PROBLEM TO WORK ON:
Gather all lines in the records below that include the word "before".

[Records from a data collection]
============================================================

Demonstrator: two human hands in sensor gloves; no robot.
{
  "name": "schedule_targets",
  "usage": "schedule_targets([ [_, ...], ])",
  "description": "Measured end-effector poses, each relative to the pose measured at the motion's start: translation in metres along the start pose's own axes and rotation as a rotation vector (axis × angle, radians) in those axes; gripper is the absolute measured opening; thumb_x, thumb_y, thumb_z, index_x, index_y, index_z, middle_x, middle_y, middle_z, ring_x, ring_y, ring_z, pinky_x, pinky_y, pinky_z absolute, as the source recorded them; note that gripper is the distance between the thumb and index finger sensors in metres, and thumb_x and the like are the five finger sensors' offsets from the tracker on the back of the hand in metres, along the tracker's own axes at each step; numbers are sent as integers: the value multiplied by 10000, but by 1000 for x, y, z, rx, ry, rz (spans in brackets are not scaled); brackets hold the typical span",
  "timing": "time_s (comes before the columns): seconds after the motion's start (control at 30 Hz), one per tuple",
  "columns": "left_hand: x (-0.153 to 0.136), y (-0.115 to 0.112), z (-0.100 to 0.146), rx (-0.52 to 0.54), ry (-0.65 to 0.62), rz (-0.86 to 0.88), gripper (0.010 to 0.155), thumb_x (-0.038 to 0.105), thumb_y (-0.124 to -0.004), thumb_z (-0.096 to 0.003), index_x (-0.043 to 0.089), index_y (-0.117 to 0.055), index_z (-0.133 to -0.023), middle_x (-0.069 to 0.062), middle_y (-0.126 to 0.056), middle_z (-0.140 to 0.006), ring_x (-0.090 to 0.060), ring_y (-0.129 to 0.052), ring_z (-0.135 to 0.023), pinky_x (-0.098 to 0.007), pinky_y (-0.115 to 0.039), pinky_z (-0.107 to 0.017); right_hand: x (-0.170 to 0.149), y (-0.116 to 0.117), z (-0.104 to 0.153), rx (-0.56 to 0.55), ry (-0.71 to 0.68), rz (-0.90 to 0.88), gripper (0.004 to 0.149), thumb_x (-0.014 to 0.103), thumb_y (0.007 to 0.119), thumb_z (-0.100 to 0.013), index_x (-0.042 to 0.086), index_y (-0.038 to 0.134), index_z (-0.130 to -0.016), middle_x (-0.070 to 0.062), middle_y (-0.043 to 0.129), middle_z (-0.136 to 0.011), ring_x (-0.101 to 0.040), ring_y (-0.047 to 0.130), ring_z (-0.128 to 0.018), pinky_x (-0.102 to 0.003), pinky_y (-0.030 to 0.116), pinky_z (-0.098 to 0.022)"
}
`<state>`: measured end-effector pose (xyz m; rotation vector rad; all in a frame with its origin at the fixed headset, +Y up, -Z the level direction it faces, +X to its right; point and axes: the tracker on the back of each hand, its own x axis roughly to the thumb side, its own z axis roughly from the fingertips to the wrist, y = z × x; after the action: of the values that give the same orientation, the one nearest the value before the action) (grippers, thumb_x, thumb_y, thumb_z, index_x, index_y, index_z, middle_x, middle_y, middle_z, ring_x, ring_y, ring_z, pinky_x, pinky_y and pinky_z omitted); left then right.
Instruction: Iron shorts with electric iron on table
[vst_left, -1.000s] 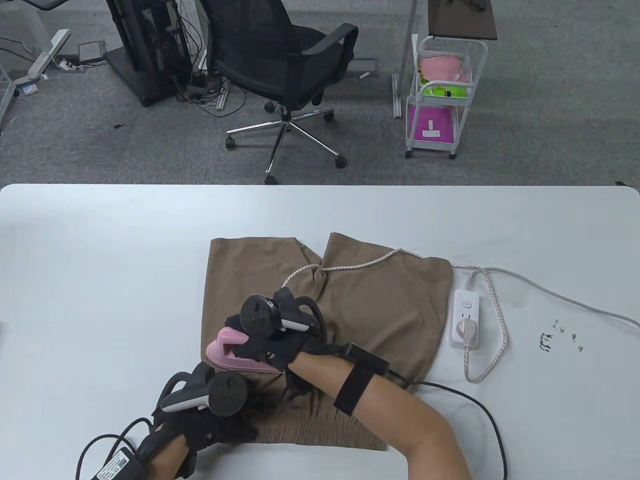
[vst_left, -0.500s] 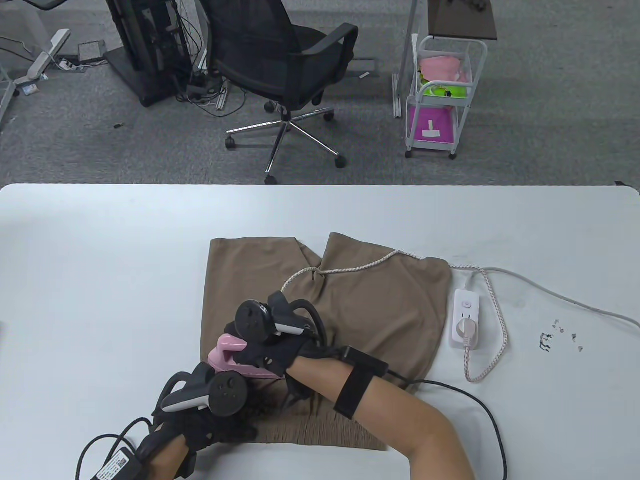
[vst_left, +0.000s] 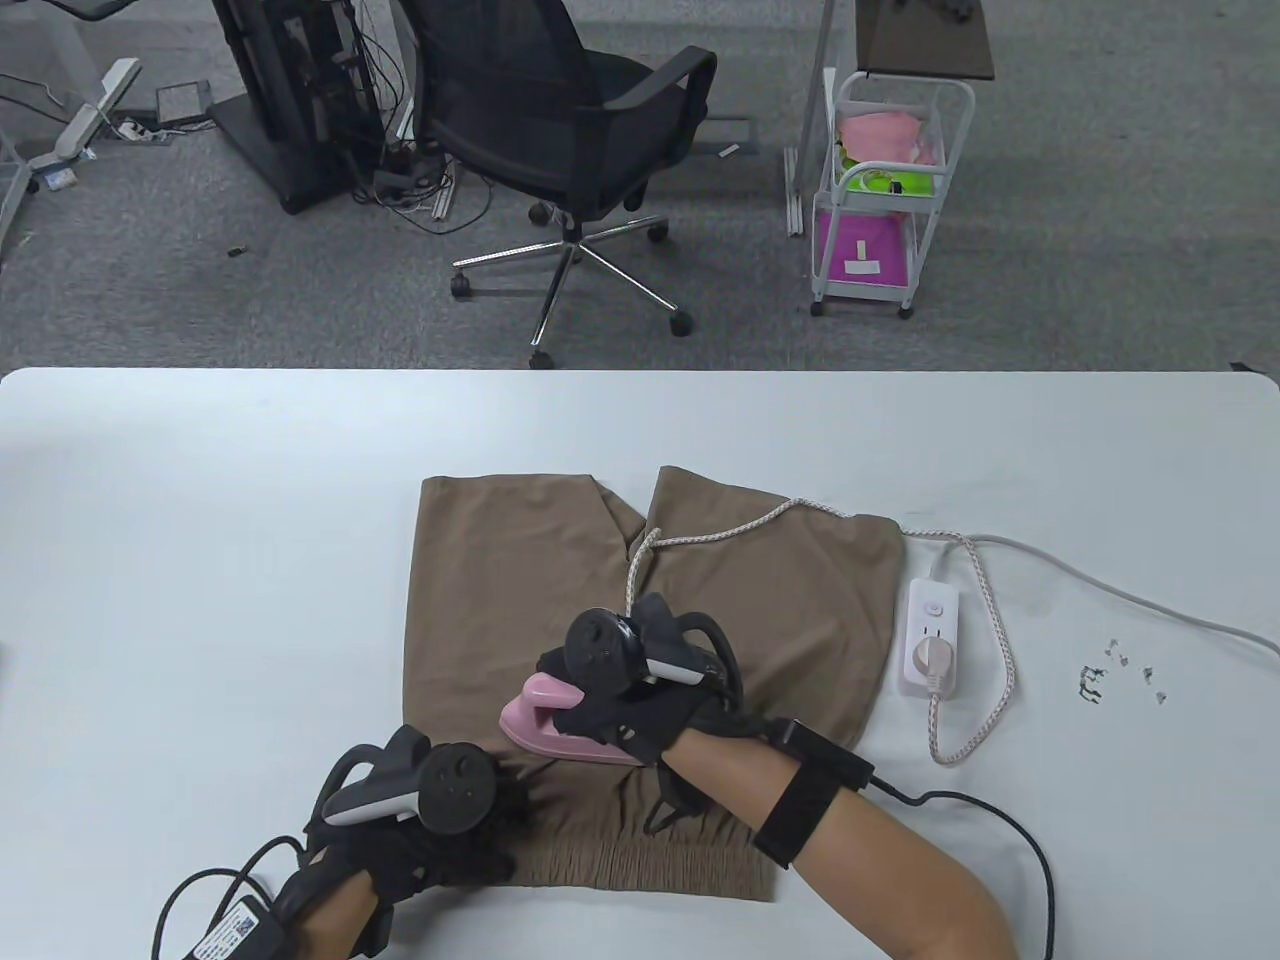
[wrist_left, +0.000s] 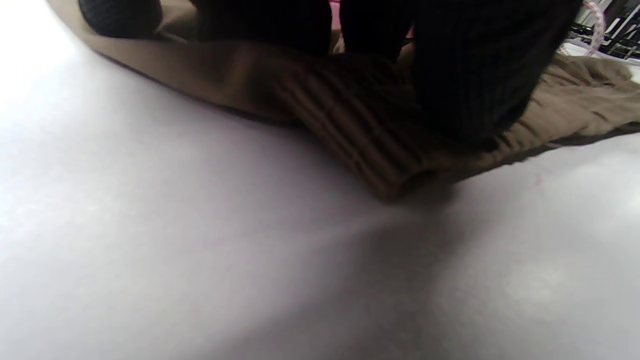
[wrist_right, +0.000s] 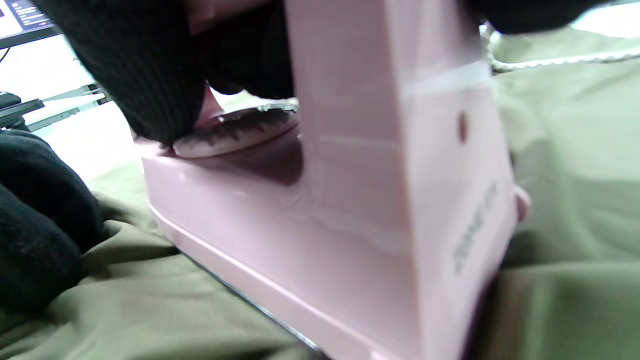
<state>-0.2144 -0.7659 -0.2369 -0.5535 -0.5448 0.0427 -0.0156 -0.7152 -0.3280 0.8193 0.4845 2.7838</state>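
Observation:
Brown shorts (vst_left: 760, 600) lie flat on the white table (vst_left: 200, 520), waistband toward me. My right hand (vst_left: 625, 715) grips the handle of a small pink iron (vst_left: 545, 725) that sits soleplate down on the shorts near the waistband. In the right wrist view the iron (wrist_right: 360, 200) fills the frame on the cloth (wrist_right: 575, 150). My left hand (vst_left: 470, 830) presses the waistband's left corner onto the table; in the left wrist view its fingers (wrist_left: 475, 75) rest on the ribbed waistband (wrist_left: 360, 135).
The iron's braided cord (vst_left: 760, 525) runs across the shorts to a white power strip (vst_left: 932, 640) right of them. Small dark bits (vst_left: 1095, 685) lie further right. An office chair (vst_left: 560, 130) and a white cart (vst_left: 885, 180) stand beyond the table.
My right hand has slid the iron to the right along the shorts near the waistband, and the cord has followed. My left hand has stayed on the waistband corner.

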Motion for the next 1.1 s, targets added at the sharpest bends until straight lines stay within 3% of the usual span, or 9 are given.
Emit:
schedule_targets([
  [0.13, 0, 0, 0, -1, -1, 1, 715, 594, -844, -434, 422, -524, -1049, 39, -500, -1108, -239, -615, -945, -657, -494, -766, -17, -3, 3, 24, 27, -149, 561, 542, 909, -520, 395, 708, -1023, 108, 876, -706, -116, 950, -453, -480, 817, -264],
  [0.33, 0, 0, 0, 0, 0, 6, 713, 594, -845, -433, 425, -529, -1049, 42, -505, -1109, -236, -615, -944, -656, -494, -767, -45, -11, 3, 12, 60, -601, 538, 556, 877, -537, 351, 706, -1004, 94, 852, -746, -131, 946, -499, -497, 815, -299],
  [0.57, -1, 0, 0, -1, -5, 11, 704, 593, -846, -432, 420, -541, -1043, 36, -516, -1101, -238, -617, -939, -657, -491, -766, -68, -34, 14, -51, 58, -1027, 530, 492, 861, -566, 332, 627, -1015, 28, 733, -927, -246, 859, -818, -680, 725, -558],
  [0.63, -1, 0, 0, 1, -7, 11, 704, 595, -845, -431, 420, -543, -1042, 36, -517, -1100, -238, -617, -939, -657, -491, -766, -76, -44, 18, -97, 69, -1057, 520, 467, 862, -566, 324, 631, -1009, 19, 728, -940, -251, 851, -863, -732, 642, -619],
  [0.77, -2, 2, 0, -3, -17, 22, 690, 584, -842, -439, 413, -559, -1045, 31, -530, -1104, -241, -627, -943, -660, -494, -765, -95, -68, 29, -219, 93, -1001, 506, 420, 904, -538, 340, 671, -979, 27, 735, -957, -243, 841, -904, -735, 556, -662],
  [0.97, -1, 14, 7, 38, -44, 42, 640, 575, -784, -482, 337, -630, -1055, -22, -632, -1117, -303, -706, -973, -673, -521, -755, -133, -102, 45, -414, 134, -944, 488, 360, 970, -497, 341, 730, -921, 22, 753, -941, -246, 859, -901, -647, 617, -690],
  [1.1, -1, 29, 16, 135, -10, 56, 614, 576, -737, -504, 323, -639, -1056, -33, -637, -1125, -338, -694, -1004, -677, -517, -755, -165, -123, 54, -528, 188, -911, 486, 344, 991, -478, 348, 745, -898, 32, 760, -936, -240, 858, -905, -616, 624, -705],
])
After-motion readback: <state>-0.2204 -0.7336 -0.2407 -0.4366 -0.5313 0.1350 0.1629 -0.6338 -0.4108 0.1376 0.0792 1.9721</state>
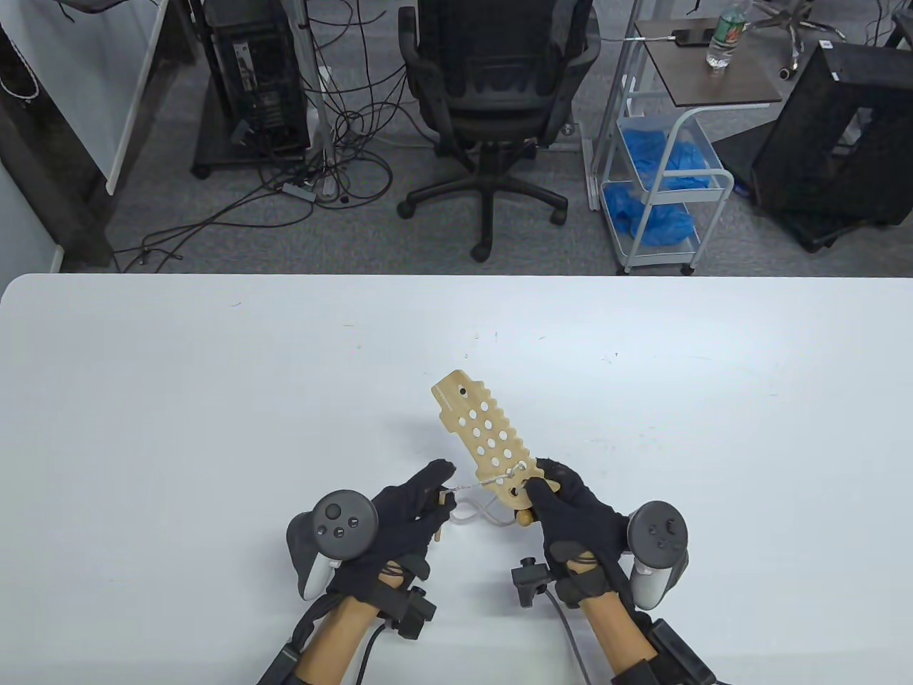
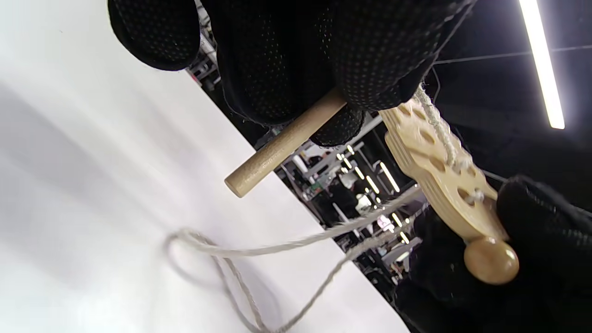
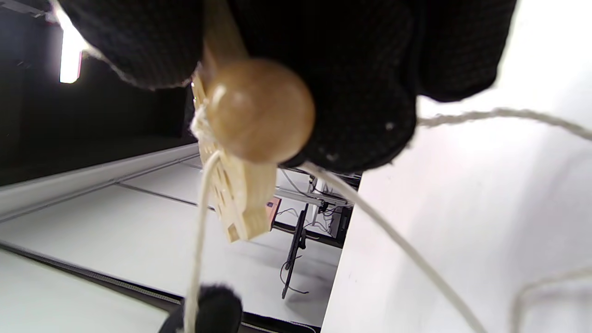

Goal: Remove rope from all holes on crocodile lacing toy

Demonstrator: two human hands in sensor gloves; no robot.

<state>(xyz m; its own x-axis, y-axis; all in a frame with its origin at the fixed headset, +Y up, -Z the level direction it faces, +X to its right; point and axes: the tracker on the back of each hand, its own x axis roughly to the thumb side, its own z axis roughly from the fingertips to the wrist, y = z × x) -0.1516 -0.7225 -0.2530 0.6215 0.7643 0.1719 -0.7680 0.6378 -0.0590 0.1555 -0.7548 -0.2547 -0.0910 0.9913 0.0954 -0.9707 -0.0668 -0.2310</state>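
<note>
Above the near table edge, the right hand [image 1: 570,514] grips the crocodile lacing toy [image 1: 485,435] by its tail — the left hand [image 1: 406,517] pinches the rope [image 1: 474,485] and wooden needle [image 2: 282,144]; no readable writing.

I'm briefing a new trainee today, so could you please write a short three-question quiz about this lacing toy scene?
1. True or false: the rope is already out of every hole in the crocodile toy.
2. Which hand grips the toy's end with the wooden ball? A) left B) right
3. Fill in: the left hand holds a wooden ____ tied to the rope.

Key: 1 false, it is threaded near the ball end. 2 B, the right hand. 3 stick.
</note>
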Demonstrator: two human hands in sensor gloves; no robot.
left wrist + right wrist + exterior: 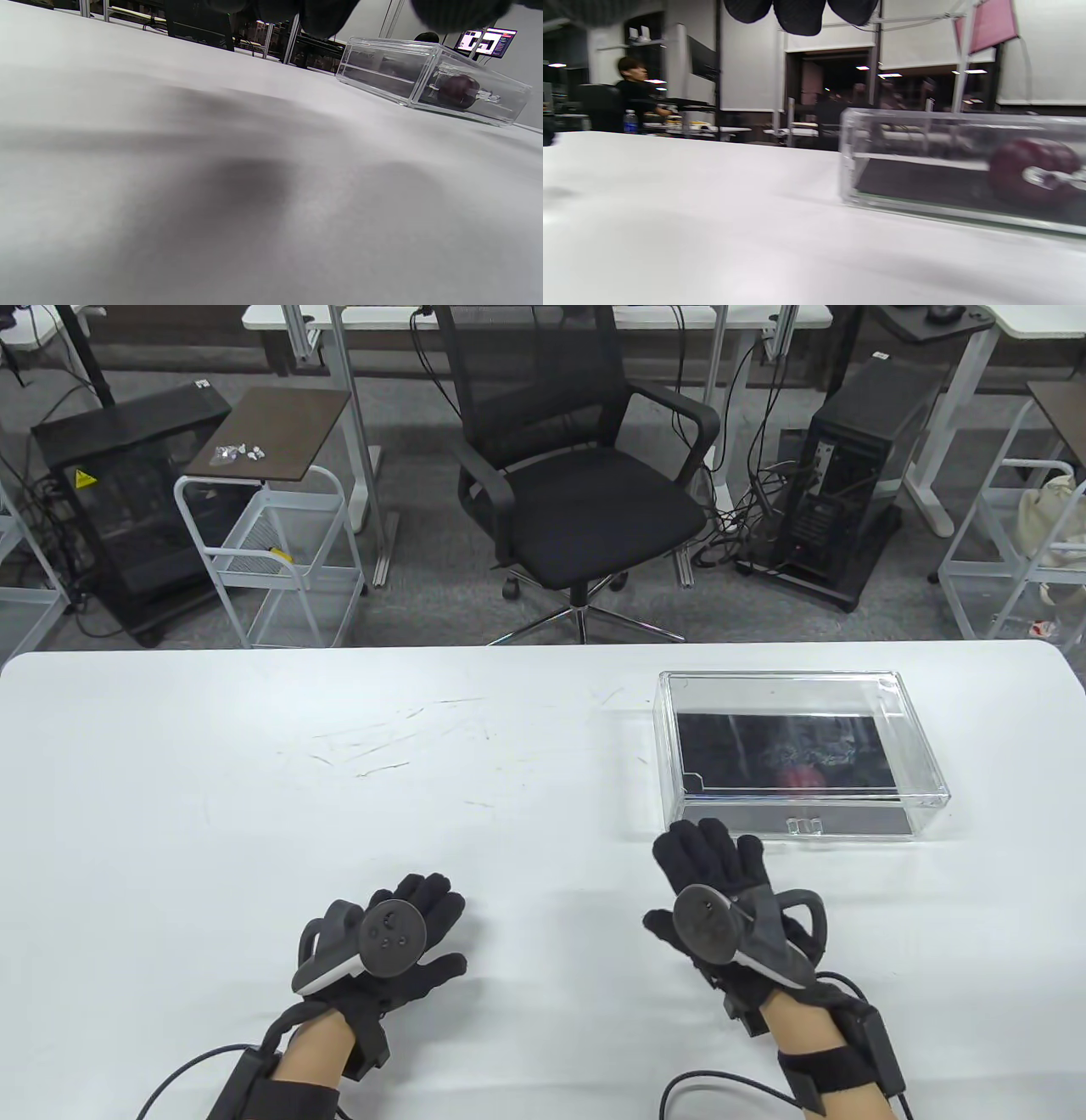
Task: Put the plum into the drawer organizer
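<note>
The clear drawer organizer [920, 780] stands on the white table at the right, its drawer pushed in. The dark red plum [797, 774] lies inside it, behind the front handle; it also shows in the left wrist view [458, 90] and the right wrist view [1031, 167]. My right hand [708, 861] rests on the table just in front of the organizer's left front corner, fingers spread, holding nothing. My left hand [420, 903] lies flat on the table at the lower left, empty. The organizer also shows in the left wrist view [382, 67] and the right wrist view [903, 169].
The white table [339, 780] carries only the organizer and my hands. Beyond its far edge stand a black office chair [577, 475], a white cart [263, 551] and a computer tower [857, 483].
</note>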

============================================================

EXERCISE SOLUTION:
  "timing": "time_s (comes before the columns): seconds after the motion's start (control at 30 Hz), one per tuple",
`<state>`: measured end-effector pose (xyz m; rotation vector rad; all in a frame with its origin at the fixed headset, +Y up, -Z the level direction it faces, +X to its right; point and axes: the tracker on the back of each hand, its own x axis roughly to the thumb side, its own z axis roughly from the fingertips to the wrist, y = z × x; after the action: of the values that give the same orientation, the one nearest the value before the action) (grippers, thumb_x, thumb_y, thumb_z, index_x, index_y, index_z, middle_x, middle_y, middle_z, ring_x, ring_y, ring_z, pinky_x, pinky_y and pinky_z omitted); left then right.

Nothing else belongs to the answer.